> [WORK INSTRUCTIONS]: Return the whole listing exactly as written.

> [DATASET CONTENT]:
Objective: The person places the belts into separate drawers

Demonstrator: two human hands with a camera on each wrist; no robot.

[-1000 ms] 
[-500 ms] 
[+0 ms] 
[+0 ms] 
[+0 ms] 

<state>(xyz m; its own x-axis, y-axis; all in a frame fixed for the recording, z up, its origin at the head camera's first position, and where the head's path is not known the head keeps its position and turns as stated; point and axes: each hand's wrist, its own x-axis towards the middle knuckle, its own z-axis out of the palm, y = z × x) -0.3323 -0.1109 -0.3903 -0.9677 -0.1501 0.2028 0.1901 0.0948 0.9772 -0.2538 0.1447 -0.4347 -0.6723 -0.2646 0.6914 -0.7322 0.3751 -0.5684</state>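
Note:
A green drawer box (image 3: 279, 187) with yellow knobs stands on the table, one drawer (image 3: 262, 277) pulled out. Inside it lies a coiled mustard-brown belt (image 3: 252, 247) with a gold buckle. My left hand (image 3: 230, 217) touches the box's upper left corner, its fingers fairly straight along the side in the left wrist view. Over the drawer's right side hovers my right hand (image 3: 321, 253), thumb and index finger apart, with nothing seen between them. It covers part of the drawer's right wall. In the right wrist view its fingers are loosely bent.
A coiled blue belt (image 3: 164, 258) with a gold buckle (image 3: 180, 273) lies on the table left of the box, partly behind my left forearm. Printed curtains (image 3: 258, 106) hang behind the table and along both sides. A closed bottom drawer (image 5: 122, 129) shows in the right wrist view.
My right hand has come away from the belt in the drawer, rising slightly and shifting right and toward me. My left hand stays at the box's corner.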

> [FINISHED TASK]:
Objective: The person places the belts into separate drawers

Demonstrator: two human hands with a camera on each wrist; no robot.

[-1000 ms] 
[-500 ms] 
[+0 ms] 
[+0 ms] 
[+0 ms] 

<state>(xyz m; its own x-axis, y-axis; all in a frame fixed for the recording, z up, its origin at the head camera's first position, and where the head's path is not known the head keeps its position and turns as stated; point and axes: each hand's wrist, its own x-axis towards the middle knuckle, its own z-axis out of the palm, y = z × x) -0.3323 -0.1109 -0.3903 -0.9677 -0.1501 0.2028 0.1901 0.0948 0.9772 -0.2538 0.1447 -0.4347 -0.6723 -0.2646 0.6914 -0.7322 0.3751 -0.5684</state>
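Note:
A green drawer box (image 3: 279, 187) with yellow knobs stands on the table, one drawer (image 3: 262, 277) pulled out. Inside it lies a coiled mustard-brown belt (image 3: 252, 247) with a gold buckle. My left hand (image 3: 230, 217) touches the box's upper left corner, its fingers fairly straight along the side in the left wrist view. Over the drawer's right side hovers my right hand (image 3: 321, 253), thumb and index finger apart, with nothing seen between them. It covers part of the drawer's right wall. In the right wrist view its fingers are loosely bent.
A coiled blue belt (image 3: 164, 258) with a gold buckle (image 3: 180, 273) lies on the table left of the box, partly behind my left forearm. Printed curtains (image 3: 258, 106) hang behind the table and along both sides. A closed bottom drawer (image 5: 122, 129) shows in the right wrist view.
My right hand has come away from the belt in the drawer, rising slightly and shifting right and toward me. My left hand stays at the box's corner.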

The exercise is finished and nothing remains.